GROUP(bl09/vc/vgct-*/p[12];x>1e-5) => [x>1e-5 for x in FIND(bl09/vc/vgct-*/p[12])]

Special Alarm Recipes

Special keys used in Alarm formulas

  • DEVICE: PyAlarm device name
  • DOMAIN,FAMILY,MEMBER: Parts of the device name
  • ALARMS: Alarms managed by this device
  • PANIC: API containing all declared alarms
  • t: time since the device was started
  • T(…): string to time
  • str2time(…): string to time
  • now, NOW(): current timestamp
  • DEVICES: instantiated devices
  • DEV(device): DeviceProxy(device)
  • NAMES(expression’): Finds all attributes matching the expression and return its names.
  • CACHE: Saved values
  • PREV: Previous values
  • READ(attr): TangoEval.read_attribute(attr)
  • FIND(‘expression’): Finds all attributes matching the expression and return its values.

Expiration Date

Disabling or re-enabling after a given date

A temporal condition can be achieved using the T() macro in the formula.

To disable an Alarm after a given date:

T() < T('2013-04-23') and D/F/M.A > V1

To re-enable it after a maintenance period:

T() > T('2013-04-23') and D/F/M.A > V1

Accessing PyAlarm Values CACHE

The PyAlarm CACHE dictionary contains the last values stored for each tango attribute that appeared in the formulas. The size of cache is AlarmTrheshold + 1

Usage:

PASS_BY_0=[(k,v.time.tv_sec,str(v.value)) for k,t in CACHE.items() for v in t if v.value==0]

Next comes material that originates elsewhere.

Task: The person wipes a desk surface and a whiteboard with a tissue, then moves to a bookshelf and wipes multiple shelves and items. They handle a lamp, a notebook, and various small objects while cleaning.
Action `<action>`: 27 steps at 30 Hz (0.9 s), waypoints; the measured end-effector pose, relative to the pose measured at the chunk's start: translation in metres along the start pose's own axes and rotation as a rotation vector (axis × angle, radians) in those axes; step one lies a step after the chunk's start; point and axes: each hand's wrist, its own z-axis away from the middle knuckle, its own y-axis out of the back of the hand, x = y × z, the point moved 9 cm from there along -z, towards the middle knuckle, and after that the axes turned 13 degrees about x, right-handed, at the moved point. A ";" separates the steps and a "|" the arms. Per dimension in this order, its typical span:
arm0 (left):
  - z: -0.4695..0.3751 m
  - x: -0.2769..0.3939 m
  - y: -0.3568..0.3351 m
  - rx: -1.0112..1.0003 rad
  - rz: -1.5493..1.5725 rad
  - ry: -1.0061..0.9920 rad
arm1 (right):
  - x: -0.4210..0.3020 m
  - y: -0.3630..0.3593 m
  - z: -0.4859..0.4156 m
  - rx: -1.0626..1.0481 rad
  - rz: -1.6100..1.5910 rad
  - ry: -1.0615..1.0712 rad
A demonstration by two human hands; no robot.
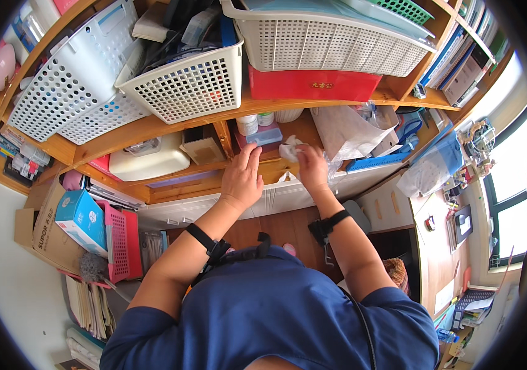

This will trigger alarm if ALL values in the cache are equal, it is NOT the same as Delta because it checks only the first and last values:

not (lambda l:max(l)-min(l))([v.value for v in CACHE['wr/rf/circ-1/heartbeat']])

Clock: Alarm triggered by time

This alarm will be enabled/disabled every 5 seconds.

First, create a new PyAlarm device:

import fandango as fn
fn.tango.add_new_device('PyAlarm/Clock','PyAlarm','test/pyalarm/clock')

Add the new alarm (formula will use current time to switch True/False very 5 seconds)

from panic import AlarmAPI
alarms = AlarmAPI()
alarms.add(device='test/pyalarm/clock',tag='CLOCK',formula='NOW()%10<5')

Start your device server using Astor, fandango or manually

import fandango as fn
fn.Astor('test/pyalarm/clock').start_servers(host='your_hostname')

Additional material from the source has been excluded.